I got into the Kaiser website and found the Healthy Living anti-smoking program. There was, it seemed, an online program and a corporeal version involving classes at Kaiser's Healthy Living facility--a program Kaiser maintains in a building near the Mira Mesa Landfill to accommodate health hobbiests. In order to deflect hypochondriacs and whiners from wasting the valuable time of doctors and nurses, Kaiser operates this program through which they can attend classes and support groups, poke around an extensive website, and work through pounds of glossy hardcopy materials that Kaiser sends through the mail.

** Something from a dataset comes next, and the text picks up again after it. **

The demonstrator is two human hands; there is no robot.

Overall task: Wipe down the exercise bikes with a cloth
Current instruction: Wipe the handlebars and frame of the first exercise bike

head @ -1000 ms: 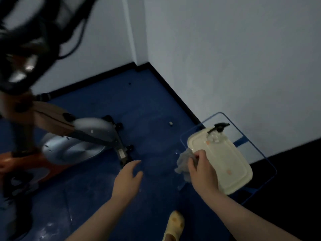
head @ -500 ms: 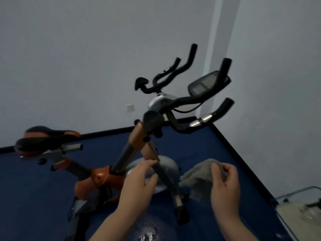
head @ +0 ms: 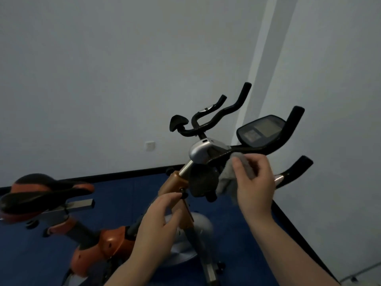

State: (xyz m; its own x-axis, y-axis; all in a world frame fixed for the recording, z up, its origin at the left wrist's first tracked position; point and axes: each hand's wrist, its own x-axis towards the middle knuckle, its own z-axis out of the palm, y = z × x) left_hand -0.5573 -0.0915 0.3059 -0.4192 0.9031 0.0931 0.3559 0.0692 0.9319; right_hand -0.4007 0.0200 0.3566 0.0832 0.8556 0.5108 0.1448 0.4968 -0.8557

I had been through the quit-smoking program several years ago, and had flunked. This program was not for the faint-hearted: it selected for truly desperate smokers who were prepared to pay for the program, sacrifice an evening every week to go to the facility near the city dump and be humiliated. We had to tell our Stories. One I remember was by a woman who'd been in a bad auto accident. Waking up after being unconscious for a day her first thought was, "Where are my cigarettes?" She managed to bribe someone to get her a pack and, bandaged up like a mummy, in a wheel chair with an IV in her arm, was able to wheel herself out to a fire escape where she could smoke. We all understood. On the meeting before Quit Day we had to write farewell notes to our cigarettes. The success rate for the program, we were told, was 51% and that was better than any other quit smoking program available. We believed it. And 49% of us, including me, failed.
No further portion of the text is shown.